- Interactive map of Arif Ke
- Arif Ke Location in Punjab, India Arif Ke Arif Ke (India)
- Coordinates: 31°02′20″N 74°44′22″E﻿ / ﻿31.0388795°N 74.7394753°E
- Country: India
- State: Punjab
- District: Firozpur

Government
- • Body: Gram panchayat

Area
- • Total: 8.48 km^{2} (3.27 sq mi)

Population (2011)
- • Total: 2,757
- • Density: 325/km^{2} (842/sq mi)

Languages
- • Official: Punjabi
- Time zone: UTC+5:30 (IST)
- PIN: 152021
- Telephone code: 01632
- Vehicle registration: PB 05
- Nearest city: Firozpur
- Civic agency: Gram Panchayat

= Arifke =

Arifke or Arif Ke, is a village in Firozepur tehsil of the Firozpur district in Punjab, India. Arifke is located on the junction of the national highways NH 354 and NH 703A.

==Demographics==
As per 2011 Census of India, the total population of Arifke was 2,757 persons in 528 households.
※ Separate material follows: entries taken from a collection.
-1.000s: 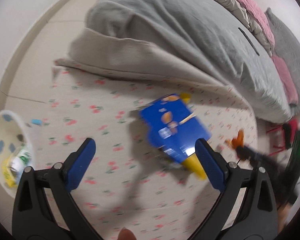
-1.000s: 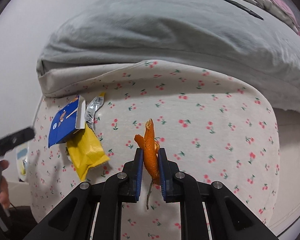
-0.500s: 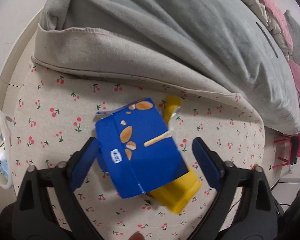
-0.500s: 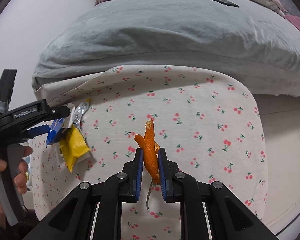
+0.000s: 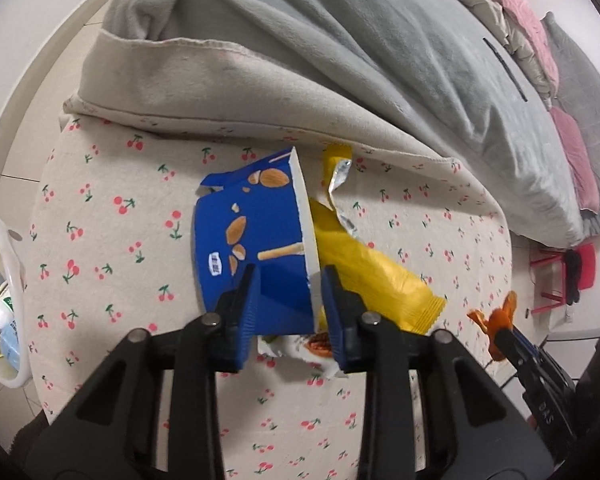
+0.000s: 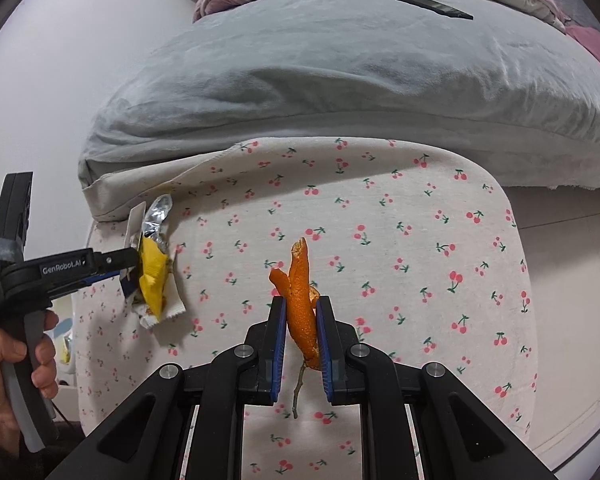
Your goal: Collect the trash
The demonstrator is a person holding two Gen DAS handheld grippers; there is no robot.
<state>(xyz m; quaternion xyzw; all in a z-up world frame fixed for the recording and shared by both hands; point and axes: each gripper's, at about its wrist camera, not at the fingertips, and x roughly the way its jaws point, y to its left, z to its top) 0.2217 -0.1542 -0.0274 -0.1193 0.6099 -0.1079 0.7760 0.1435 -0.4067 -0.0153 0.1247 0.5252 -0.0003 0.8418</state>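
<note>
A blue snack box (image 5: 256, 240) lies on the cherry-print sheet (image 5: 112, 264), partly over a yellow wrapper (image 5: 364, 268) and a white wrapper (image 5: 292, 350). My left gripper (image 5: 288, 292) straddles the box's near end, its jaws closing with both pads against the cardboard. In the right wrist view, the left gripper (image 6: 126, 266) is at the left, at the yellow wrapper (image 6: 152, 276), with a hand (image 6: 4, 360) on its handle. My right gripper (image 6: 301, 320) is shut on a strip of orange peel (image 6: 300, 292) with a thin stem hanging below, held above the sheet.
A white bin (image 5: 10, 248) with trash inside stands on the floor at the left. A thick grey blanket (image 5: 340, 40) is folded back over the far half of the bed. A red stool (image 5: 582, 264) stands beyond the bed's right edge.
My left gripper moved over the blue box and its jaws closed from wide open onto the box's near end. The right gripper kept the peel and drifted sideways above the sheet.
</note>
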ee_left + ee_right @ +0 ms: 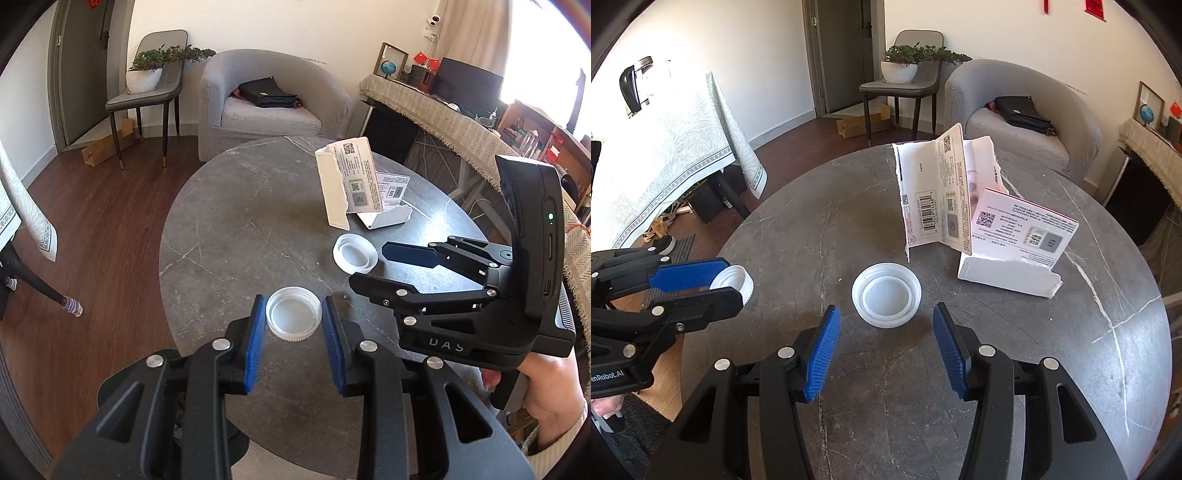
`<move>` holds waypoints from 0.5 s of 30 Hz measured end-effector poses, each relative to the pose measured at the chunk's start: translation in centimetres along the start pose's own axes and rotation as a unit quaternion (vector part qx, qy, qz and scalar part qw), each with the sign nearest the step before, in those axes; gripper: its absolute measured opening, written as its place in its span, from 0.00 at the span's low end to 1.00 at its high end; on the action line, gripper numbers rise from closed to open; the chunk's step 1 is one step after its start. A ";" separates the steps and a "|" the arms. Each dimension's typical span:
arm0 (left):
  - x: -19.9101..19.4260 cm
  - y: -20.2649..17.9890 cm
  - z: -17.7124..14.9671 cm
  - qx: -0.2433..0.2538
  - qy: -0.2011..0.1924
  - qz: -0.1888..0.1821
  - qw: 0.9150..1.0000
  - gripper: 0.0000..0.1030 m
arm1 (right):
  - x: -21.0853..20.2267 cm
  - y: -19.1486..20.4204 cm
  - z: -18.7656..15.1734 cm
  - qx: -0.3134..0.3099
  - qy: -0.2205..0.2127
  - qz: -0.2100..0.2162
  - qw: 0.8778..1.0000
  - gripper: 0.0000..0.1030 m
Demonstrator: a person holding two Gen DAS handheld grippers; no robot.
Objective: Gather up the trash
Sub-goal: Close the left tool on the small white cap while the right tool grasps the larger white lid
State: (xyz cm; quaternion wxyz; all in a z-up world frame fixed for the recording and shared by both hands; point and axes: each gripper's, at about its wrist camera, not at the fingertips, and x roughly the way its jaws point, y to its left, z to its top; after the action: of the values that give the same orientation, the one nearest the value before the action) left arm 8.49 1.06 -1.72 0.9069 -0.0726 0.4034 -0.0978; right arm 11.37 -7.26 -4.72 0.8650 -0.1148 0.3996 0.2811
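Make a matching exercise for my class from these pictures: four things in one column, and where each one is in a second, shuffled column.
Things
1. ridged cap
2. wide cap
3. torn carton
4. black bag

Places
a. on the grey armchair
b. standing upright on the table
c. gripped in the left claw
d. lying open side up, just ahead of the open right claw

Pairs: 1-c, 2-d, 3-b, 4-a
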 end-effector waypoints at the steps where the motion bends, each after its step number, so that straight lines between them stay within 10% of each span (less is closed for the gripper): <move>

The population included 1,462 males, 1,295 females and 327 children of 6 years or below. The percentage of male population is 53.03%, the percentage of female population is 46.97% and the percentage of child population is 11.86%. Average sex ratio of Arifke is 886, which is lower than the Punjab state average of 895.

===Literacy===
In 2011, the literacy rate of Arifke was 65.10 % compared to 75.84 % of Punjab. In Arifke, male literacy was 69.64 % and female literacy rate was 59.98 %.